Note25
L’homosexualité dans la pensée islamique : réexamen juridique, théologique et anthropologique
1. Introduction : Problématique et méthodologie
L’homosexualité, en tant que catégorie morale, juridique et sociale, n’est pas univoque dans les sources islamiques. Les lectures classiques l’associent souvent à une turpitude (fāḥisha) inspirée du récit du peuple de Loth, alors que d’autres approches – plus contemporaines – appellent à un examen différencié de la norme religieuse en fonction du contexte, du silence scripturaire et de la diversité des finalités du droit islamique.

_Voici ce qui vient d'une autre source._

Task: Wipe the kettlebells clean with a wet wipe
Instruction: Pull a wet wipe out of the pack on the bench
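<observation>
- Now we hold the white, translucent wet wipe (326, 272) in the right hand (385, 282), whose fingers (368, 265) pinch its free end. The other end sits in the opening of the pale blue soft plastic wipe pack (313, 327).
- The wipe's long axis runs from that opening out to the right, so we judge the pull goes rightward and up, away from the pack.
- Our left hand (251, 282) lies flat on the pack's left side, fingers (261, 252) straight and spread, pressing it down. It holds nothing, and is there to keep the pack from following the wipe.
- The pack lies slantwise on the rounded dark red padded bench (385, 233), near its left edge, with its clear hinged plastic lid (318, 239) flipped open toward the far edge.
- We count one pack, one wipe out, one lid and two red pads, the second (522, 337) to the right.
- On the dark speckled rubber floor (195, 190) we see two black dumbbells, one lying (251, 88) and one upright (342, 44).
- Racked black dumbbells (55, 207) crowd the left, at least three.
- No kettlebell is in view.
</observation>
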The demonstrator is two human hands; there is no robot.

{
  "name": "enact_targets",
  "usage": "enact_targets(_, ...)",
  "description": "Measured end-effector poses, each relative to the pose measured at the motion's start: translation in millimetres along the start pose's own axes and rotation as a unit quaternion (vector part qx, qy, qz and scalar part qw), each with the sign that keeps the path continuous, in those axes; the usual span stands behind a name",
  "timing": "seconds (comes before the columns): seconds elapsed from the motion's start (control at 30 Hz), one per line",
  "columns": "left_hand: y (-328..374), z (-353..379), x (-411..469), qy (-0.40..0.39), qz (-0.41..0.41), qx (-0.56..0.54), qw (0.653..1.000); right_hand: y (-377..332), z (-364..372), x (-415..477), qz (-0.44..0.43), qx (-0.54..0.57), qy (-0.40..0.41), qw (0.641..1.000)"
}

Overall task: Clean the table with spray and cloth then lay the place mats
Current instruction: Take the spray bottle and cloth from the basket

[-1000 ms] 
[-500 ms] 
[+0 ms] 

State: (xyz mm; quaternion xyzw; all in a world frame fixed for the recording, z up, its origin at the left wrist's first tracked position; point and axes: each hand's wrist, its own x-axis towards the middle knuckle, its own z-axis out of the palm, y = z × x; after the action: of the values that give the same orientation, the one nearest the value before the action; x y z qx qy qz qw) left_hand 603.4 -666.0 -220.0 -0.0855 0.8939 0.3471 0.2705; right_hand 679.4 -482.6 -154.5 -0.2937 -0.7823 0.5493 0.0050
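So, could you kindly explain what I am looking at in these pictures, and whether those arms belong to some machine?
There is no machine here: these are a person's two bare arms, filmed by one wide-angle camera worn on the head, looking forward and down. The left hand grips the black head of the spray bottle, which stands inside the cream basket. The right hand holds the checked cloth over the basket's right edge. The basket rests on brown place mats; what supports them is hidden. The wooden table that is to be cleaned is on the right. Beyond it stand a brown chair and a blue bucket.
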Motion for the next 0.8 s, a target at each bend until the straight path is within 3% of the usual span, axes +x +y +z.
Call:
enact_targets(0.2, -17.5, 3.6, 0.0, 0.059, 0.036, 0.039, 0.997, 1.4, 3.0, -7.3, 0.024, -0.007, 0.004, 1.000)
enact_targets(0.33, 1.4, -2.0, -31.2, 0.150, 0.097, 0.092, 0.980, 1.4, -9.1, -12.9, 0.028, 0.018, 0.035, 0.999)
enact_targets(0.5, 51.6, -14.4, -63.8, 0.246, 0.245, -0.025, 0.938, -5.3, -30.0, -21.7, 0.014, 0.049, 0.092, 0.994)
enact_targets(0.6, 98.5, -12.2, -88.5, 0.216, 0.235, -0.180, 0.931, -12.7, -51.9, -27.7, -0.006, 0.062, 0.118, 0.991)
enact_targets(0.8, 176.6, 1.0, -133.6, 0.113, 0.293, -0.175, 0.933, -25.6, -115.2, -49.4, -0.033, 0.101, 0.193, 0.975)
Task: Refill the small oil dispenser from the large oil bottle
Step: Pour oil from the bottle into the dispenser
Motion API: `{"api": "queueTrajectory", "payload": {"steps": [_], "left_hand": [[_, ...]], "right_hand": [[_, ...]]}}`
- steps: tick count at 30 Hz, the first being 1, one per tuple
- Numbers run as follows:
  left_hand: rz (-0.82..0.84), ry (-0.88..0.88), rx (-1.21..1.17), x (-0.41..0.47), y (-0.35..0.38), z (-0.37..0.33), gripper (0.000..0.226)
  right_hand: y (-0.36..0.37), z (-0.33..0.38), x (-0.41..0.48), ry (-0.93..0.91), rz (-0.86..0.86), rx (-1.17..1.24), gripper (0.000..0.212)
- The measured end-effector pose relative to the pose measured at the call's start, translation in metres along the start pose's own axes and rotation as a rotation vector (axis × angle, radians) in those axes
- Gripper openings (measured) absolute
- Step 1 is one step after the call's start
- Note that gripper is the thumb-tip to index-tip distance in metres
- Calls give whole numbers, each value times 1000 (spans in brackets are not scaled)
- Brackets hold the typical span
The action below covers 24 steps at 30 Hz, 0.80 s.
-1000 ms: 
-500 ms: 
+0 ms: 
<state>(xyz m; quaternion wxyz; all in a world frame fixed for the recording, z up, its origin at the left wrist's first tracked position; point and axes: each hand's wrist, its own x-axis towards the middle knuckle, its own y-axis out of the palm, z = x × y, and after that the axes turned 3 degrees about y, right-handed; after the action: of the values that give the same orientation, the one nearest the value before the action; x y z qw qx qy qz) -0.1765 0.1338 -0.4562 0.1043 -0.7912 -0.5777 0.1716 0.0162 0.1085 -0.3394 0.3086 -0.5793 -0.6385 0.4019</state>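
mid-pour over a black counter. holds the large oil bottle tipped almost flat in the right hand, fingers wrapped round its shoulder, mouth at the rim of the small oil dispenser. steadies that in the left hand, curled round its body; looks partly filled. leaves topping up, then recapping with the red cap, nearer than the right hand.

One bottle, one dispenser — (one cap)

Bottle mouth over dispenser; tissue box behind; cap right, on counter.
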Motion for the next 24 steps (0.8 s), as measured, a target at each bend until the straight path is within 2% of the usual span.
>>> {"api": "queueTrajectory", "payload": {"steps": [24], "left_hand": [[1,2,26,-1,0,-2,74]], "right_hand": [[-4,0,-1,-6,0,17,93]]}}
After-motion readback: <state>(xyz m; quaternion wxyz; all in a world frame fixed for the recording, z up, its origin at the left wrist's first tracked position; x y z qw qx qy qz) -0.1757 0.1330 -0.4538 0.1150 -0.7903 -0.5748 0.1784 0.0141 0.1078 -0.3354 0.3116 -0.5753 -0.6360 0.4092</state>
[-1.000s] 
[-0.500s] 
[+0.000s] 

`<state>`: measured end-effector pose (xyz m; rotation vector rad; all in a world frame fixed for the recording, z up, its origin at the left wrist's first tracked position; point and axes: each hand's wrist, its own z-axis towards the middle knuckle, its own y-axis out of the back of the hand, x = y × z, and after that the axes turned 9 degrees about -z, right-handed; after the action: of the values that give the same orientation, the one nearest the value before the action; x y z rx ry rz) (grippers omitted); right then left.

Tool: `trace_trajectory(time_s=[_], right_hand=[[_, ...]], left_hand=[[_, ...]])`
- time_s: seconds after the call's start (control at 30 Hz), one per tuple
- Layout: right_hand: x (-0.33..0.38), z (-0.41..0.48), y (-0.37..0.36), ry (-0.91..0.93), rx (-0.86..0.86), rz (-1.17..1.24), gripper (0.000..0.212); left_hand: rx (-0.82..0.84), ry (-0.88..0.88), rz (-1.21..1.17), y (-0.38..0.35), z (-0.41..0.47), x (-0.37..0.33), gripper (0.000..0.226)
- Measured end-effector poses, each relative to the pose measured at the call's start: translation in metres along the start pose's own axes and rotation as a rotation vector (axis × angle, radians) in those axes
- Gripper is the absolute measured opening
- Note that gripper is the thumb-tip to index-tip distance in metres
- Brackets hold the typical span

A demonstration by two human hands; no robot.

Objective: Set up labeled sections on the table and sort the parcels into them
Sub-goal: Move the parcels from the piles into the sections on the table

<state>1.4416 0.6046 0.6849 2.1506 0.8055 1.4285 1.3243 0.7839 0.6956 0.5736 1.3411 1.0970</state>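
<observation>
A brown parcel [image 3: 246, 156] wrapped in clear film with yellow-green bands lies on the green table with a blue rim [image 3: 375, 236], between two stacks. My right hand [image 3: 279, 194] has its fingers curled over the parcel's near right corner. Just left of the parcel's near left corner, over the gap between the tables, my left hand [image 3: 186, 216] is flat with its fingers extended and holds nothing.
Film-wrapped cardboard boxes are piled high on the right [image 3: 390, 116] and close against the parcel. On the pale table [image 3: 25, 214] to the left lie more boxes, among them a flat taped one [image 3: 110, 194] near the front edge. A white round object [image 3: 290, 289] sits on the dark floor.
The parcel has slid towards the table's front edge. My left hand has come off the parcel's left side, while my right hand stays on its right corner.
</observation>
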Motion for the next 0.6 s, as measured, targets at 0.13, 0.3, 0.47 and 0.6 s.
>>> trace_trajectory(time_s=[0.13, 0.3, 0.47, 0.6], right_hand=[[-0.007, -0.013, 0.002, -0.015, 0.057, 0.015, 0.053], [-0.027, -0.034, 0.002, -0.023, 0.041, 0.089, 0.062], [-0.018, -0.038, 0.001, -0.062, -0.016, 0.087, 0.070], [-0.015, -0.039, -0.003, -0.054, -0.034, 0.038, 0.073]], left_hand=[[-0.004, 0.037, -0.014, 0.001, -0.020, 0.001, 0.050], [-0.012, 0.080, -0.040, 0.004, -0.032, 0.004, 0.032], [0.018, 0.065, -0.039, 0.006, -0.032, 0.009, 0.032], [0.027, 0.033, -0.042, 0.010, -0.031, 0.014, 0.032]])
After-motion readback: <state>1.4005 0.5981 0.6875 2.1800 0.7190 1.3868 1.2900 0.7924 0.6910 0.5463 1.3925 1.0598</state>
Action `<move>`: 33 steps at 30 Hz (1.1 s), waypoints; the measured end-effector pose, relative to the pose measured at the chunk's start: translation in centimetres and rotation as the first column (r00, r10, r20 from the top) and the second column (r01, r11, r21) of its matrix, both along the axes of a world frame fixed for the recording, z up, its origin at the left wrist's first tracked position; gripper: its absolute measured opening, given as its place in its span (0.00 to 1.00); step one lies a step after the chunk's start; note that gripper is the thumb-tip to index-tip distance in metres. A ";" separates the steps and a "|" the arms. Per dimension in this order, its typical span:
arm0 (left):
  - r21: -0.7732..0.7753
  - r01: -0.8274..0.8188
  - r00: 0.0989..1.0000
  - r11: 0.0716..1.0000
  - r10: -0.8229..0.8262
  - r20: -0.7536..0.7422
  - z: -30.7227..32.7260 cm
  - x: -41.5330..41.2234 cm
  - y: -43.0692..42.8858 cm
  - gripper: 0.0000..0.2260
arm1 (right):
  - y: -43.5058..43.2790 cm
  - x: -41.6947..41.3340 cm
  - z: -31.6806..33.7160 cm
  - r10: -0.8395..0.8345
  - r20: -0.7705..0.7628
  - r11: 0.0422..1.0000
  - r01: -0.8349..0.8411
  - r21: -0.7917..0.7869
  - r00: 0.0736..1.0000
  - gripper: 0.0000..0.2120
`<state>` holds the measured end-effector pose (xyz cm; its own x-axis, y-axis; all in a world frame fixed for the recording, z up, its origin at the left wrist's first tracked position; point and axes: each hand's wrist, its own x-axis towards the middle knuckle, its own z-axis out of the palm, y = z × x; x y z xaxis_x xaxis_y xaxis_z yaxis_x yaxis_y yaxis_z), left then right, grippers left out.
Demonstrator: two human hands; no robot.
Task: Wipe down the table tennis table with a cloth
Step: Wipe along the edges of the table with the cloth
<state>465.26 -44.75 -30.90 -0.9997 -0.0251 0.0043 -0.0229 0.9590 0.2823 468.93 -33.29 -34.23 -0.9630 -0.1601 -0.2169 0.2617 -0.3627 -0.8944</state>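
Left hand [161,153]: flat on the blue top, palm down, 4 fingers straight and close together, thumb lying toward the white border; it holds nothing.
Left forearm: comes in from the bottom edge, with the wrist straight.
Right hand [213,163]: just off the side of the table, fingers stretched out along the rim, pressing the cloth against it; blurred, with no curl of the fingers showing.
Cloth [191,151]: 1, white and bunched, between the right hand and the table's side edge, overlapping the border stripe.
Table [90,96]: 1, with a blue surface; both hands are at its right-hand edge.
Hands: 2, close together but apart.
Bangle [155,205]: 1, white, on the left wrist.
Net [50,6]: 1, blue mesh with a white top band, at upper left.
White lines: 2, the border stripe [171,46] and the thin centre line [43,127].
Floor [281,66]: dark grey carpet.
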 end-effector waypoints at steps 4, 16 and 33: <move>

Cette étude mobilise une méthodologie interdisciplinaire, croisant les sciences islamiques (fiqh, tafsīr, ḥadīth), l’épistémologie du droit, l’embryologie et les sciences sociales, afin de revisiter la question de la licéité des relations homosexuelles et de leur éventuelle place dans une éthique musulmane raisonnée.
2. Corpus scripturaire et absence de peine légale explicite
Contrairement à l’adultère ou au vol, pour lesquels le Coran prévoit des peines explicites (24:2 ; 5:38), aucune peine n’est mentionnée en lien avec les pratiques homosexuelles. Les versets relatifs au peuple de Loth (7:80–84 ; 11:77–83 ; 26:165–166 ; 29:28–29) évoquent un comportement qualifié de fāħiʃa inédit. Mais le contenu exact de cette turpitude demeure sujet à exégèse.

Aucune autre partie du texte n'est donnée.